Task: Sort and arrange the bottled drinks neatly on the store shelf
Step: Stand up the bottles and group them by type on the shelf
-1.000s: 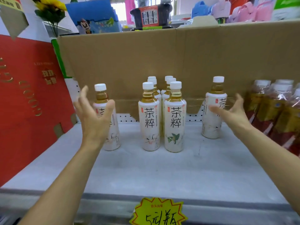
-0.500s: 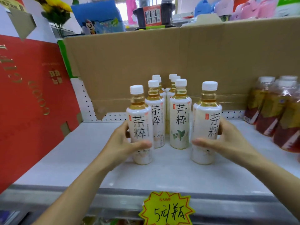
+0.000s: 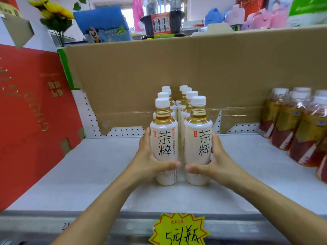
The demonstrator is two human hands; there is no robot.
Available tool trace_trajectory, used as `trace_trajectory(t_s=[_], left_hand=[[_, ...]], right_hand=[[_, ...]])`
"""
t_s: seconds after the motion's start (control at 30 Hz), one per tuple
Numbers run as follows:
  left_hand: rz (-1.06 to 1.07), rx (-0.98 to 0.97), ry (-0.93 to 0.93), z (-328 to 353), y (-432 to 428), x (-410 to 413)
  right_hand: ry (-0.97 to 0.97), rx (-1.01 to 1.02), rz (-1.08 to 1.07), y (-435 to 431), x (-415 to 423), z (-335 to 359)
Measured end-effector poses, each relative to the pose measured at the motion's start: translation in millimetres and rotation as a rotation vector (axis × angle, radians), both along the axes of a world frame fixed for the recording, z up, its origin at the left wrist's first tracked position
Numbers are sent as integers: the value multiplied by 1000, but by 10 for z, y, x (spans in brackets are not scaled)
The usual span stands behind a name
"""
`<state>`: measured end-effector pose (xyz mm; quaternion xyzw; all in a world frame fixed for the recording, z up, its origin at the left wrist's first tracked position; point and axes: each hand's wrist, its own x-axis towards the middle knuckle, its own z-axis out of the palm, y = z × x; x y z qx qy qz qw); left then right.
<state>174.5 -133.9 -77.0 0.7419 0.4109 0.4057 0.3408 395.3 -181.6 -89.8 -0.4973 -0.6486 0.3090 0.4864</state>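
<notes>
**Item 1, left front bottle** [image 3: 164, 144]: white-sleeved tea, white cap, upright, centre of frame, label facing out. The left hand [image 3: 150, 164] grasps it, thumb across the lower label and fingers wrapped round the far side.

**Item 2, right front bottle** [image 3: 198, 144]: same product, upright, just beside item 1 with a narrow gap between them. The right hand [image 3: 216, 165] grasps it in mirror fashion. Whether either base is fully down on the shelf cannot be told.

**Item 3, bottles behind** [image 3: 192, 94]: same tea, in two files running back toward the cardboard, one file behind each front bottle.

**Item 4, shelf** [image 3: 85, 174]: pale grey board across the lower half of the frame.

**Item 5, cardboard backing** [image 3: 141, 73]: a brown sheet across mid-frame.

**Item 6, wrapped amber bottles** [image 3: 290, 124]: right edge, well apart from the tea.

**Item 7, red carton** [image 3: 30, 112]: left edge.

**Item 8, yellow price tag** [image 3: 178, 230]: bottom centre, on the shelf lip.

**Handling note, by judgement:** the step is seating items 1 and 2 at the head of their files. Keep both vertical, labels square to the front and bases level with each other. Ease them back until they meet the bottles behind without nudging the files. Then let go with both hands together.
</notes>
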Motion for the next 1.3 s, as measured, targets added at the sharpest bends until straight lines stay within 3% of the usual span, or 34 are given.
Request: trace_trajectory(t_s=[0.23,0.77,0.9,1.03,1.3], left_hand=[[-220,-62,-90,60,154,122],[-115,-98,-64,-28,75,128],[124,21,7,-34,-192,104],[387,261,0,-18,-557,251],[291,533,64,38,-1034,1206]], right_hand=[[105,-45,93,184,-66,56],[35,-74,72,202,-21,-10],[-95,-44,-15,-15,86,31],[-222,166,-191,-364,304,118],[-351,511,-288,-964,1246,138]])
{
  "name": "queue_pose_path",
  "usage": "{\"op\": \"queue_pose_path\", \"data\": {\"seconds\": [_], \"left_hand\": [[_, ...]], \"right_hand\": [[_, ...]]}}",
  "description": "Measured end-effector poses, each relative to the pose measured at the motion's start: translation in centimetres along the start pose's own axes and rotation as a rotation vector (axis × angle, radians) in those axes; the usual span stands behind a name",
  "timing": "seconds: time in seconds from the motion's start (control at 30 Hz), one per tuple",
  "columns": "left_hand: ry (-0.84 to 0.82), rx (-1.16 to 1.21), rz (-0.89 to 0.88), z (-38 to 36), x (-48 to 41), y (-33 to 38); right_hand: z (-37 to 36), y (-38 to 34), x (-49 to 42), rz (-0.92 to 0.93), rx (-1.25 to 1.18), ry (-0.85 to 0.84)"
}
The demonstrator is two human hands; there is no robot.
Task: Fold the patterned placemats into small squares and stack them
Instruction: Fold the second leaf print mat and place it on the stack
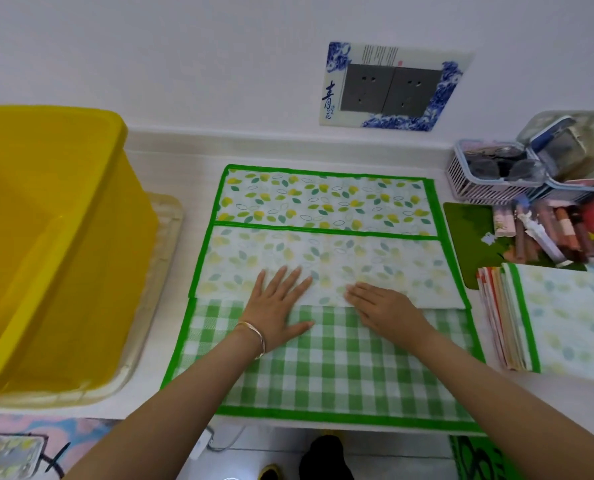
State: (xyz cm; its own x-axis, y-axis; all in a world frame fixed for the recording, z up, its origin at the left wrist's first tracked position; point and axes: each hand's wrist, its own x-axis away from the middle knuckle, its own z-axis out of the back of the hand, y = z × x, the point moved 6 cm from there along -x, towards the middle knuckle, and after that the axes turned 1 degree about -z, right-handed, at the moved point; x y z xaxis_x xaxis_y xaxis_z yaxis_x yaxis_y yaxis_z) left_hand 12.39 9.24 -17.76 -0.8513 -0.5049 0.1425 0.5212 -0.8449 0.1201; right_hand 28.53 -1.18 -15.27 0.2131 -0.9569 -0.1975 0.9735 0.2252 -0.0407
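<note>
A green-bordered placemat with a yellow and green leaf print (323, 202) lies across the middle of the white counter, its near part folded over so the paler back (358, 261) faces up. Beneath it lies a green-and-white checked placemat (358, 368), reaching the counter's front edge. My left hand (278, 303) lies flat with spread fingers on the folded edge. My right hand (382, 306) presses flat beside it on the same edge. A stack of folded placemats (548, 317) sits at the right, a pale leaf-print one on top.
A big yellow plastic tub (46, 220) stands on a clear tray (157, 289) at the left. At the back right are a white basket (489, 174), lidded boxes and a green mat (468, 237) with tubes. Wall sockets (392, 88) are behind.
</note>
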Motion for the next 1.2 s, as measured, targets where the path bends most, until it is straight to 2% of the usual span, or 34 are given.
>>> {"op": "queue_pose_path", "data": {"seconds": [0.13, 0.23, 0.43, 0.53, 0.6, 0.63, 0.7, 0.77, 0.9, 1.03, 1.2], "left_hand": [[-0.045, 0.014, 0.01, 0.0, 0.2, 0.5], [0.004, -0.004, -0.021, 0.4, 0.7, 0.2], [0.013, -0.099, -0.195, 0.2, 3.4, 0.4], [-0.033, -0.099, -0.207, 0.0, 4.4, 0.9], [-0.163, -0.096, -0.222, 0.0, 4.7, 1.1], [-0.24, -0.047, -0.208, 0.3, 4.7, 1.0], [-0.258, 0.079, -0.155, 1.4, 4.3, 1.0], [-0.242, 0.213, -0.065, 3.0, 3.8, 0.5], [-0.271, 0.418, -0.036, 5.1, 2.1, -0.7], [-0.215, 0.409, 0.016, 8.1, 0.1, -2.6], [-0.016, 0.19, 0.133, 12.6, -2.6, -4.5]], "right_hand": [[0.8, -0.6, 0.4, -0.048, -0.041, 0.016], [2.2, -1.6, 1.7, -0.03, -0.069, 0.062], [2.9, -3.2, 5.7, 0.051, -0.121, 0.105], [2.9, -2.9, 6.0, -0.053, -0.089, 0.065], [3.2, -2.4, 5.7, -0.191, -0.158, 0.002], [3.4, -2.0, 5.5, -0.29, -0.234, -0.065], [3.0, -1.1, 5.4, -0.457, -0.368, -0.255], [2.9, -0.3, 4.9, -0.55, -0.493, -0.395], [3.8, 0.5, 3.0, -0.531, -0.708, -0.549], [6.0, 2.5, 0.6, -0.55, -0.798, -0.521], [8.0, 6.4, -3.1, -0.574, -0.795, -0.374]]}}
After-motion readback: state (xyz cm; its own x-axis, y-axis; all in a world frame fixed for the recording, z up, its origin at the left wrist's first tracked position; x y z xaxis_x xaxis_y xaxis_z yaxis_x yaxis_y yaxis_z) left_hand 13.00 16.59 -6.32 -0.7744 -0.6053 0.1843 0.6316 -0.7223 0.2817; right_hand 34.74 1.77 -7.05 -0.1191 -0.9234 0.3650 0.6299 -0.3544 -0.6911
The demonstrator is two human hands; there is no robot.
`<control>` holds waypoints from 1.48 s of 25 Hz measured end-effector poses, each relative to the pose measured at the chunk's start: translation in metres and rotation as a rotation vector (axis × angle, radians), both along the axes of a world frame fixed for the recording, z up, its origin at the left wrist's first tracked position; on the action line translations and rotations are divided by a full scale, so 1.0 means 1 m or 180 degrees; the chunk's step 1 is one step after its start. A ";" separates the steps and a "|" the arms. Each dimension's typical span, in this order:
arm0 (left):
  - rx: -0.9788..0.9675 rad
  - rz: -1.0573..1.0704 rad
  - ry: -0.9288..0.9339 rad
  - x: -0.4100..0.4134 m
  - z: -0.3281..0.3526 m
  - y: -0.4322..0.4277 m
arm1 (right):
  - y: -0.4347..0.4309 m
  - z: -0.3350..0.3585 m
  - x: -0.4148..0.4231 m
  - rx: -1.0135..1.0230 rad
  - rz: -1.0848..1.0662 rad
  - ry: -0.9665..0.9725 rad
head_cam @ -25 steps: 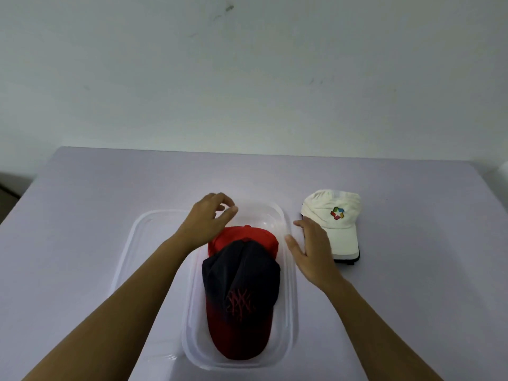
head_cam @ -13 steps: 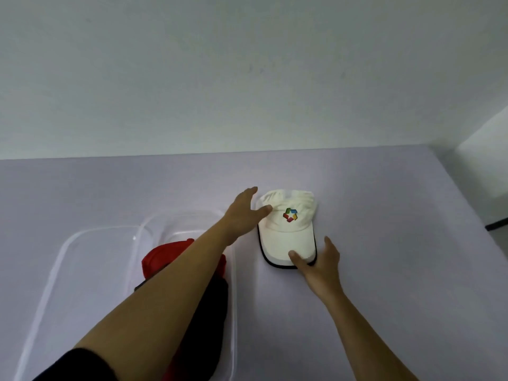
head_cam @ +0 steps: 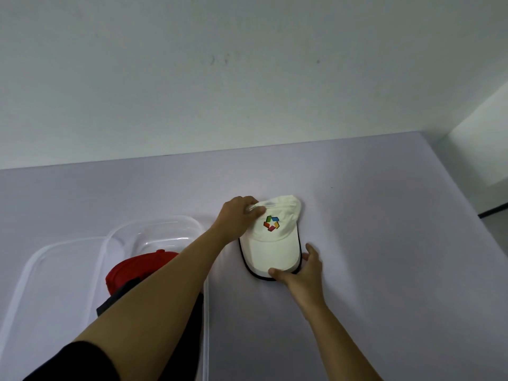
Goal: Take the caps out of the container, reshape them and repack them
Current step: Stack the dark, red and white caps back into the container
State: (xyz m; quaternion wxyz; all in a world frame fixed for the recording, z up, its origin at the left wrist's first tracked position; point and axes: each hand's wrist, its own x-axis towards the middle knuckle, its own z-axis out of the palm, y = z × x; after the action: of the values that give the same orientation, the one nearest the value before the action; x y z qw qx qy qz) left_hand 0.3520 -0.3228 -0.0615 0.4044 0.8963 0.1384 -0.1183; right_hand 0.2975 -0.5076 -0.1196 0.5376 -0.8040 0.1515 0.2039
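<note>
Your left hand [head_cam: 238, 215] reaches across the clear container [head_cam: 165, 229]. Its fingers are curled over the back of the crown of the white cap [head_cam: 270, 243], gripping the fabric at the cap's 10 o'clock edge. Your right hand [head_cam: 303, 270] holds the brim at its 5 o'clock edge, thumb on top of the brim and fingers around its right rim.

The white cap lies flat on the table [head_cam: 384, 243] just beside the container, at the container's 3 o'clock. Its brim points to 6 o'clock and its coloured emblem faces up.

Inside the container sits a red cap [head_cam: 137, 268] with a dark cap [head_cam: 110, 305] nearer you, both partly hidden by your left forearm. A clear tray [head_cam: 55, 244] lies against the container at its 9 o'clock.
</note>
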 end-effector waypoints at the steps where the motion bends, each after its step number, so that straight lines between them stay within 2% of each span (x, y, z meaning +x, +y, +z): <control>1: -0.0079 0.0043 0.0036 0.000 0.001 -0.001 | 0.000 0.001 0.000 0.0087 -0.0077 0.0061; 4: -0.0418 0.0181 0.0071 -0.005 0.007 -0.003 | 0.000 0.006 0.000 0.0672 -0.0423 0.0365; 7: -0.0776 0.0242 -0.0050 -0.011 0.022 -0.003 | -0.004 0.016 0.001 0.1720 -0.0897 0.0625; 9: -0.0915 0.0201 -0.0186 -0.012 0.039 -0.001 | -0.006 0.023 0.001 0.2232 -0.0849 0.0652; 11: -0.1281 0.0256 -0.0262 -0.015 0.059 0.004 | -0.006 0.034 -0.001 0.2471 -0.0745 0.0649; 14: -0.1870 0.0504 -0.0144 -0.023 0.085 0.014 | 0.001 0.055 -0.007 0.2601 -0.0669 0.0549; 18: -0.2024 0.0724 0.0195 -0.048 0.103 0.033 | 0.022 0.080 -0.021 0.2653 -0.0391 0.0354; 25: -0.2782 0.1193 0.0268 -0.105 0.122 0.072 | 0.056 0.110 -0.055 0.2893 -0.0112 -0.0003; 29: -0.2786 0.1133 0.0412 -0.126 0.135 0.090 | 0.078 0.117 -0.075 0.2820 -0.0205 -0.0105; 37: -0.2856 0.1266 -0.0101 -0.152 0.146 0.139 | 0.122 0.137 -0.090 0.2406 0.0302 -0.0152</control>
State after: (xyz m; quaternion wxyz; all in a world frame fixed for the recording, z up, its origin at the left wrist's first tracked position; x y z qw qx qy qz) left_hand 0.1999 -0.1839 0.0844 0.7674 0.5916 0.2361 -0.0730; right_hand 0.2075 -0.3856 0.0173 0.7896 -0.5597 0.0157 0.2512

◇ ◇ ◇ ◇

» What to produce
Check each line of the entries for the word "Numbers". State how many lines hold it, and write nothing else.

» Exercise answer
2